- _YOUR OBJECTIVE_
In the records below, repeat exactly the lines between the line holding "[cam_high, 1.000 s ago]" and the line holding "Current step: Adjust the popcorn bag", inclusive, and drop the pictures.

- _EXCERPTED DATA_

=-=-=

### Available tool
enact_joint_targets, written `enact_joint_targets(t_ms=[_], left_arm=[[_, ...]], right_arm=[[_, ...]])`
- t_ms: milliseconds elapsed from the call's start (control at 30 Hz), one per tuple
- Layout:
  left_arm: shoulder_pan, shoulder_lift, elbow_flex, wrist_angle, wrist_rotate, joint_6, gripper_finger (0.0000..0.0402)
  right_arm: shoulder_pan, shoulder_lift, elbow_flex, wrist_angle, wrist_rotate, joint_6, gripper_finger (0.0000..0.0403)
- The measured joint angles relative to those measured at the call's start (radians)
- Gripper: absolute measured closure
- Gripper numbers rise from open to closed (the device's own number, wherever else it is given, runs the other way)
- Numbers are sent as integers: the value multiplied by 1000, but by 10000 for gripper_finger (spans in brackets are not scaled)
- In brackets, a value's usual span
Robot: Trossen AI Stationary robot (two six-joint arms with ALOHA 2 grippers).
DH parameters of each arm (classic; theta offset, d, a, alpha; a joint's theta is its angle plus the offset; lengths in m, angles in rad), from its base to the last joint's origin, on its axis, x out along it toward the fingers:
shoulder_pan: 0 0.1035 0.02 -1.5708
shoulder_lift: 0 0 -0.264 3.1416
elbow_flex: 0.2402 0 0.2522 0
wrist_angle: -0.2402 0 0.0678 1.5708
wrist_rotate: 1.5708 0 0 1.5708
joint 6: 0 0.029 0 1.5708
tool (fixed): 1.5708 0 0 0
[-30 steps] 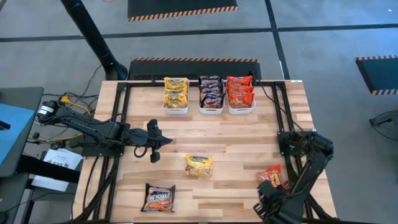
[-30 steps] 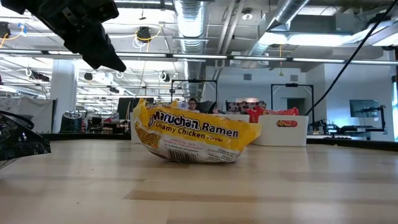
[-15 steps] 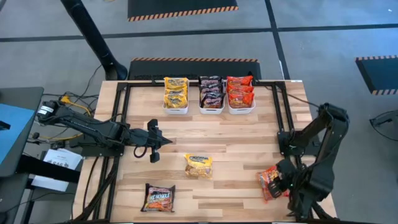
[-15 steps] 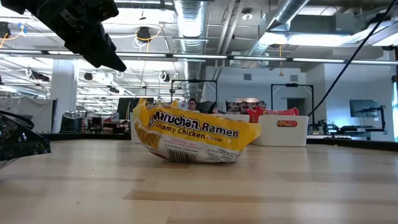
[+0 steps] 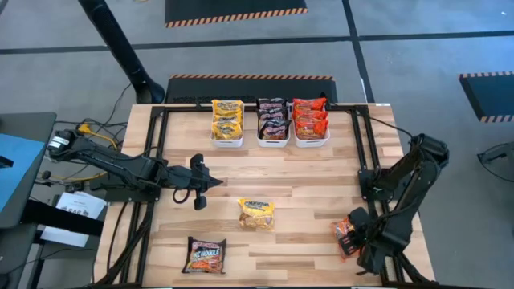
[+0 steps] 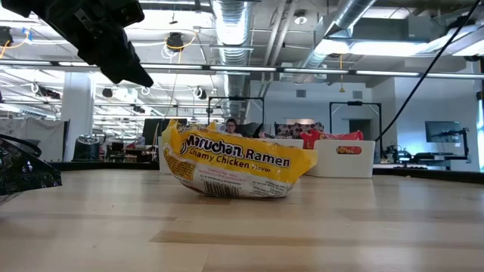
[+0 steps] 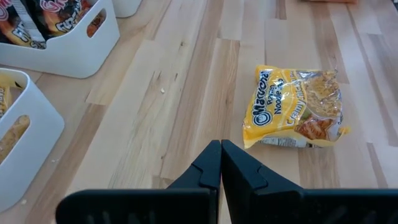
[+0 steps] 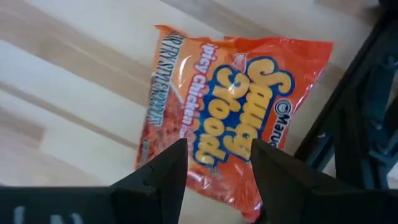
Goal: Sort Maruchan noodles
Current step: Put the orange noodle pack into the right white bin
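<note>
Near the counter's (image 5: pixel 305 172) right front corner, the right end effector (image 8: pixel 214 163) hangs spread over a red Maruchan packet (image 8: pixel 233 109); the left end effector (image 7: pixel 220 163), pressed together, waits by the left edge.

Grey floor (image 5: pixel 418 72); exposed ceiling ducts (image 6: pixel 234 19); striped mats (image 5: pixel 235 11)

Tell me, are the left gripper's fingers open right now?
No. In the left wrist view the left gripper has its two dark fingers pressed together with nothing between them, pointing toward the yellow packet lying on the table.
</note>
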Motion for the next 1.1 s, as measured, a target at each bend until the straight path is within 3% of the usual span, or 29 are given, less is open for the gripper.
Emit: enact_joint_targets(t_ms=[733, 867, 1100], left_arm=[[0, 0, 0, -1, 26, -9, 401], [0, 0, 0, -3, 26, -9, 401], [0, 0, 0, -4, 26, -8, 401]], right_arm=[[-149, 278, 11, 138, -191, -99, 211], [-180, 297, 15, 147, -237, -140, 257], [-205, 295, 16, 139, -244, -224, 384]])
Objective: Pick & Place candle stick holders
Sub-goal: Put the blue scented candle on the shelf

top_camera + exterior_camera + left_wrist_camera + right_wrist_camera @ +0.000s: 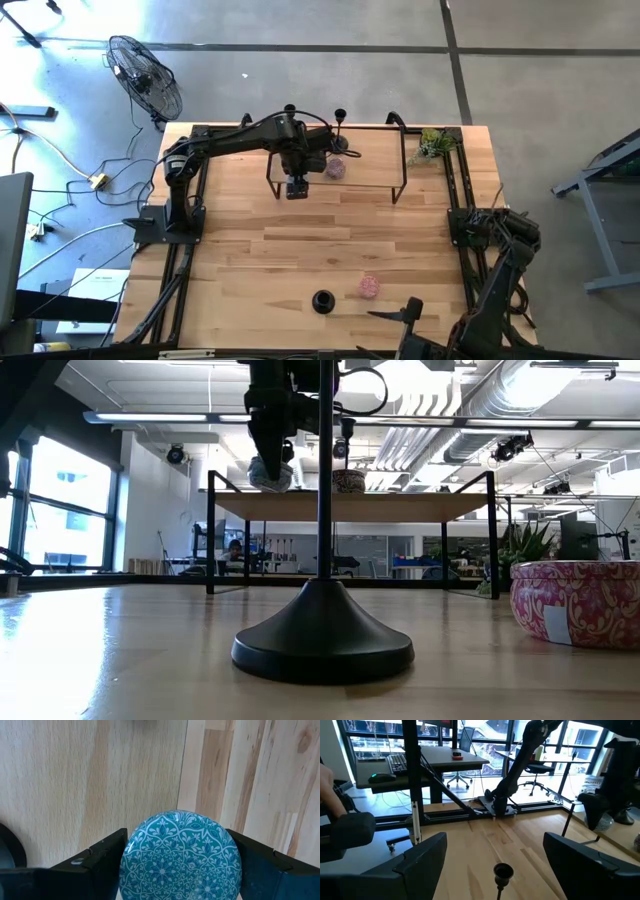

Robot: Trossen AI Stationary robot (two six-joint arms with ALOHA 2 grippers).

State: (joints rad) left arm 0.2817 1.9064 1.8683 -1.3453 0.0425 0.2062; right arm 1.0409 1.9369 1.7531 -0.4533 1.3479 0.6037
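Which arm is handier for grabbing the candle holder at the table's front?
Right: its open right gripper sits beside that candle holder; the left gripper grips a teal tin at the far rack.

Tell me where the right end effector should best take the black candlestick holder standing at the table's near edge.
Probably on the thin upright stem of the black candlestick holder, coming level from the side. The stem is narrow and vertical, while its flared round base sits flat on the wooden table. The right end effector is open, with the holder's cup between its fingers.

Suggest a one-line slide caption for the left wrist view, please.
Left gripper straddling a round teal patterned tin above the light wooden shelf.
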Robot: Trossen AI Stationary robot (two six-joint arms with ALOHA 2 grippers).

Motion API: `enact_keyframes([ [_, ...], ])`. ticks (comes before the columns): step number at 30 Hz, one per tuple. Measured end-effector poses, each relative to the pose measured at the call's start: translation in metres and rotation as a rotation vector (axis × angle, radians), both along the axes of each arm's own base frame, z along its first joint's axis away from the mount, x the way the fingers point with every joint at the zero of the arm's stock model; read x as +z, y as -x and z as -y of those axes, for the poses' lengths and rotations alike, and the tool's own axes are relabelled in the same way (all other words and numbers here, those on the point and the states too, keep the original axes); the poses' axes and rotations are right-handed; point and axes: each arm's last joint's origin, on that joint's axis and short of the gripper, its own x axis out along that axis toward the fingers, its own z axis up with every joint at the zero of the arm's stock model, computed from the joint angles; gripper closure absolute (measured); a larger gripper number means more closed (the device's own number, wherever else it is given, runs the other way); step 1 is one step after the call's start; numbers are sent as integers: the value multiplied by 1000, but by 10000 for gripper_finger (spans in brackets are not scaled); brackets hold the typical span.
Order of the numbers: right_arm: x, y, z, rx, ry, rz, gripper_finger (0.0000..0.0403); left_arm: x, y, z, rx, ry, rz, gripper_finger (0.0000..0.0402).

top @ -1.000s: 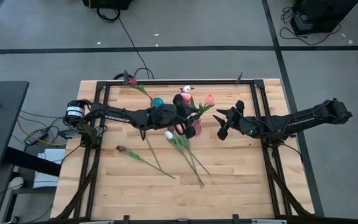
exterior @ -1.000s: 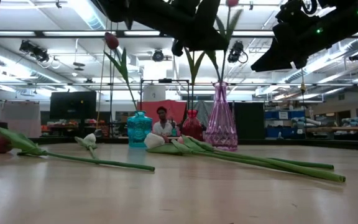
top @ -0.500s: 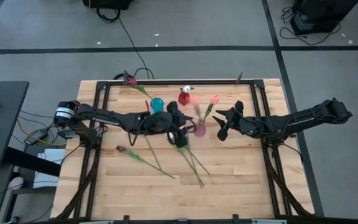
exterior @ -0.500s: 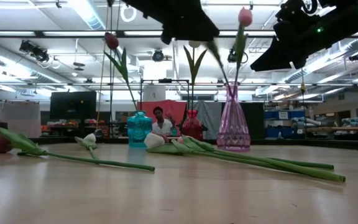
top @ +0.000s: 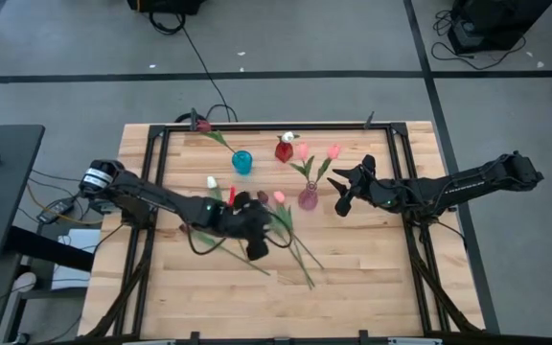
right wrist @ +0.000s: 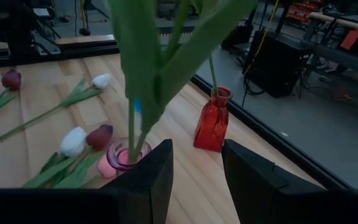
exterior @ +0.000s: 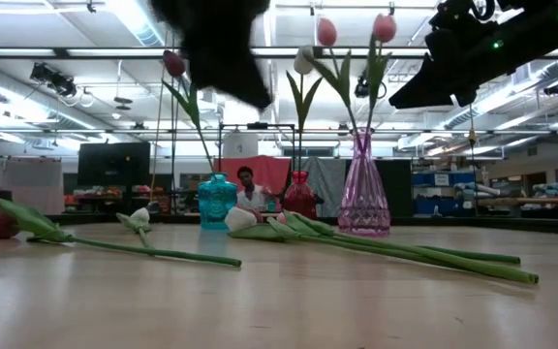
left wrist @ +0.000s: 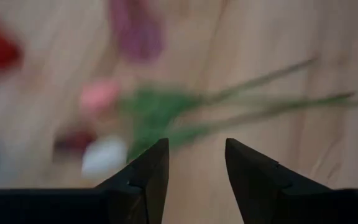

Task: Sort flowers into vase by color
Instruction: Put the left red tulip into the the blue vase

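Observation:
A pink vase (top: 308, 198) holds two pink tulips (exterior: 325, 31). A blue vase (top: 242, 161) holds a maroon one, and a red vase (top: 284, 151) a white one. Loose flowers lie flat on the table: a white head (top: 212, 182), a maroon head (top: 264, 196), a pink head (top: 279, 197) and a maroon one (top: 185, 228) at the left. My left gripper (top: 256, 249) hangs open over their stems, with nothing between its fingers (left wrist: 151, 171). My right gripper (top: 343, 197) stands open just right of the pink vase (right wrist: 124, 155).
The loose stems (top: 300, 259) fan toward the table's near edge. A black frame (top: 161, 144) runs along the table's far and side edges. Bare wood lies at the near left and near right. A person (exterior: 252, 189) sits in the room behind the vases.
My left gripper has let go of a pink tulip, which now stands in the pink vase beside the other. It has then drawn back from the vase toward the table's near left and tipped downward over the loose stems. The pink vase has shifted slightly.

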Motion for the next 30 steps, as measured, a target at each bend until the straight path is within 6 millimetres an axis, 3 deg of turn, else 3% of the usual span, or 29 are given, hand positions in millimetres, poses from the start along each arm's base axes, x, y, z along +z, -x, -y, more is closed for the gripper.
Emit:
enact_keyframes([
  [6, 1, 0, 0, 12, -6, 7, 253, -24, 32, 17, 250, 143, -181, 238],
  [11, 0, -1, -1, 25, -9, 6, 253, -41, 48, 33, 292, 251, -261, 238],
  [19, 0, -1, -1, 25, -8, 5, 253, -47, 69, 35, 346, 162, -399, 238],
  [25, 1, -1, -1, 24, -10, 13, 253, -47, 74, 49, 383, 211, -358, 238],
  [30, 2, -1, -1, 24, -12, 29, 253, -47, 76, 59, 531, 337, -293, 238],
])
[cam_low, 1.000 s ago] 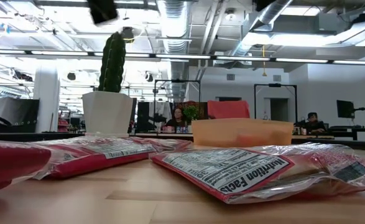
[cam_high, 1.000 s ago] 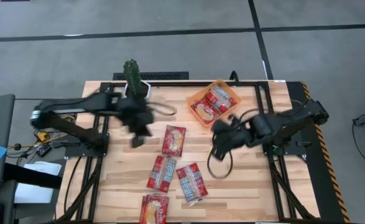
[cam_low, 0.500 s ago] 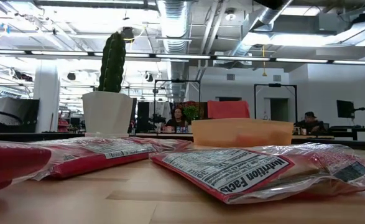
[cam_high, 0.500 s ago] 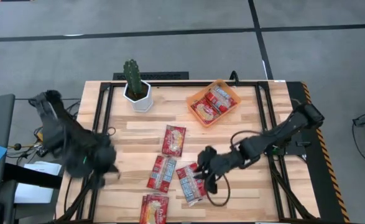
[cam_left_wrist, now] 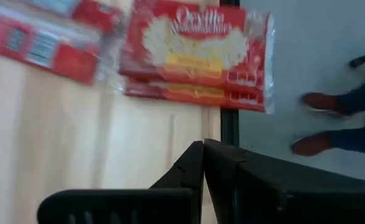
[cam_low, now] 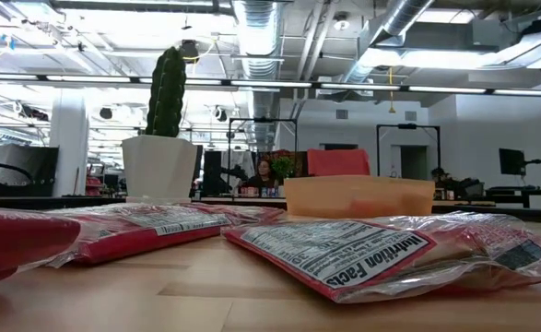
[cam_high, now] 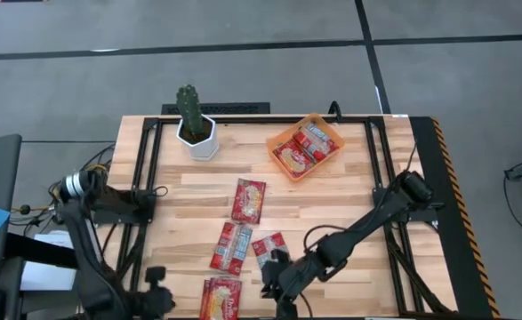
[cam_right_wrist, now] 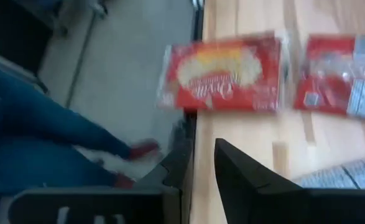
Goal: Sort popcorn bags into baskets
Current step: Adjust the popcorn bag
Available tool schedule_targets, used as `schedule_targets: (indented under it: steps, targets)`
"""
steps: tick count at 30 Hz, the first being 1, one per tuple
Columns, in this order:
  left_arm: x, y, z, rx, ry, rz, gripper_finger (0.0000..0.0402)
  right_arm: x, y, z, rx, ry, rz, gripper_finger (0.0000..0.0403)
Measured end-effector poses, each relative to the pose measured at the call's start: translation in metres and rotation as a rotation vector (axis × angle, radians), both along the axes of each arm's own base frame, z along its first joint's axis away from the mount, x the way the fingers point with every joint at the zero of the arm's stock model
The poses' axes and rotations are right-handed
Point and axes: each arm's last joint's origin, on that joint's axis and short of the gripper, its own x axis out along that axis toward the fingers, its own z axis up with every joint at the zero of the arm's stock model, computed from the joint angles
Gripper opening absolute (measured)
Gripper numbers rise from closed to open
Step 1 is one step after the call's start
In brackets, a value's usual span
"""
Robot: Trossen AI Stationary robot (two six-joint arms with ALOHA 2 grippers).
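Observation:
Several red popcorn bags lie flat on the wooden table: one at mid-table [cam_high: 249,200], two side by side [cam_high: 231,246] [cam_high: 269,253], and one at the near edge [cam_high: 220,298], also seen in the left wrist view [cam_left_wrist: 198,53] and the right wrist view [cam_right_wrist: 222,74]. The orange tray [cam_high: 328,153] at the far side holds two or three bags [cam_high: 301,149]. My left gripper [cam_high: 158,300] [cam_left_wrist: 204,144] is shut, left of the near-edge bag. My right gripper [cam_high: 274,283] [cam_right_wrist: 202,143] is open by a narrow gap, right of that bag. Neither shows in the low view.
A white pot with a green cactus [cam_high: 194,124] stands at the far left. Black frame rails [cam_high: 145,178] [cam_high: 381,178] run along both sides of the table. A person's legs in blue jeans [cam_right_wrist: 39,137] and red shoes [cam_left_wrist: 319,102] stand just past the near edge.
My left arm swung from beside the cactus across the table's left side to the near edge. My right arm swept from near the orange tray toward the near edge, past the pair of bags. The bags have not moved.

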Motion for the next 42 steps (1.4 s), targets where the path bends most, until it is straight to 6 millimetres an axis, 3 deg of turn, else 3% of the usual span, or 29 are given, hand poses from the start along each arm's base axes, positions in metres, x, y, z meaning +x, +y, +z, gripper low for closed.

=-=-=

- _RESULT OF THIS TASK_
[cam_high, 1.000 s ago] 
[cam_low, 0.500 s ago] 
[cam_high, 0.500 s ago] 
[cam_left_wrist, now] 
[cam_low, now] 
[cam_high, now] 
[cam_right_wrist, now] 
Goal: Sort popcorn bags into baskets
Current step: Adjust the popcorn bag

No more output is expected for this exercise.